- There is no native synchronization between Keep and OneNote, but there are effective indirect methods (Docs + Web Clipper and emailing to OneNote).
- Keep shines in speed and reminders, while OneNote wins in visual organization, labels, Ink and Web Clipper.
- OneNote syncs with OneDrive/SharePoint and lets you share pages or notebooks, as well as view Sticky Notes across all your devices.
- ClickUp is an alternative to combining notes, collaboration, and tasks with Docs, Notepad, and ClickUp AI.
If you use Google Keep for capturing quick ideas and OneNote for organizing more serious projects, it's only natural that you want both to speak the same language. The reality is that direct synchronization between Google Keep and Microsoft OneNote doesn't exist natively, so you have to rely on each app's features and some shortcuts to ensure your notes travel seamlessly between platforms.

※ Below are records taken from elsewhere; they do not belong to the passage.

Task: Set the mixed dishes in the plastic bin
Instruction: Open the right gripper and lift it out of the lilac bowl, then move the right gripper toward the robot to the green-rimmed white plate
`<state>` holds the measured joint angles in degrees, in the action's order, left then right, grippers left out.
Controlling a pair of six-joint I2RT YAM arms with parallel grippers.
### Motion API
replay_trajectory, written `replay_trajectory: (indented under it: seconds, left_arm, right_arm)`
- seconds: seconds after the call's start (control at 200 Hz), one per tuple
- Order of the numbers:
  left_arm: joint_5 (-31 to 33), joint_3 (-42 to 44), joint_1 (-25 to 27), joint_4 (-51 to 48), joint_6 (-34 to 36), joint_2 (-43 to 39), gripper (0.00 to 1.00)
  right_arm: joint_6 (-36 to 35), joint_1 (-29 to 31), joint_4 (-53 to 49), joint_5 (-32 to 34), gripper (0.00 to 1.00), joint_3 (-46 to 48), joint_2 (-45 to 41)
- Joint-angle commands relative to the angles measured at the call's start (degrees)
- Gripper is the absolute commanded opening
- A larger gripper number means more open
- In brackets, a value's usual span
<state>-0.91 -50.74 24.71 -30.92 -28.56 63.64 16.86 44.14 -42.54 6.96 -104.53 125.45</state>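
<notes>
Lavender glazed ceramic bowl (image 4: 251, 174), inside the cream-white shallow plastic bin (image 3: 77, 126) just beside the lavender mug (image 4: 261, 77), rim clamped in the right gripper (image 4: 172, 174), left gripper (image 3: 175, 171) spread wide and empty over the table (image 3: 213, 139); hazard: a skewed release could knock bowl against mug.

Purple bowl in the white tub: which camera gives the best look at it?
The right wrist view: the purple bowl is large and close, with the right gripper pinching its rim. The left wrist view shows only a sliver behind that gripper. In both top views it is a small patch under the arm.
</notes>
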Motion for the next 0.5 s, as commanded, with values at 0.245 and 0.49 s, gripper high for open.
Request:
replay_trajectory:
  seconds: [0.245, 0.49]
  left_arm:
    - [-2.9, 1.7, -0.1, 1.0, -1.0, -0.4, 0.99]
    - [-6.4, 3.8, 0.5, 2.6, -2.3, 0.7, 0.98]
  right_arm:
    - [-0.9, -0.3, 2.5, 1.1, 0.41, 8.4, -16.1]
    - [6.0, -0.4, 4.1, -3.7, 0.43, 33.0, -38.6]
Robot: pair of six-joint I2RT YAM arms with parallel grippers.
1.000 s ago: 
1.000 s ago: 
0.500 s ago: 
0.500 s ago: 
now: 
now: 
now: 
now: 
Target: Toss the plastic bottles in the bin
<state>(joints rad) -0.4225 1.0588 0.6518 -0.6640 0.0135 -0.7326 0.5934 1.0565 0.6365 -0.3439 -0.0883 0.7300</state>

In this guide you will find a clear explanation of what each application offers, its pros and cons, how to share and sync OneNote with OneDrive/SharePoint, how to view your Sticky Notes across all your devices, and several realistic ways to move content from Keep to OneNote. Plus, we include real user reviews, an honest comparison, and a powerful way to combine notes and tasks in one place.
What you should know before trying to sync Google Keep and OneNote
There is no official two-way sync between Google Keep and OneNote. Google Keep is a lightweight app focused on quick notes, lists, and reminders; OneNote is a highly visual and powerful digital notebook that lives within the Microsoft ecosystem. Each syncs perfectly with its cloud (Google and Microsoft, respectively), but they don't sync with each other by default.
The winning strategy is to combine functions: export or copy from Keep and capture or organize in OneNote. You have several ways: copy notes from Keep to Google Docs and use OneNote Web Clipper; send notes by email and take advantage of the Email to OneNote feature; or bring supporting content to shared drives and, from there, integrate it into your notebook.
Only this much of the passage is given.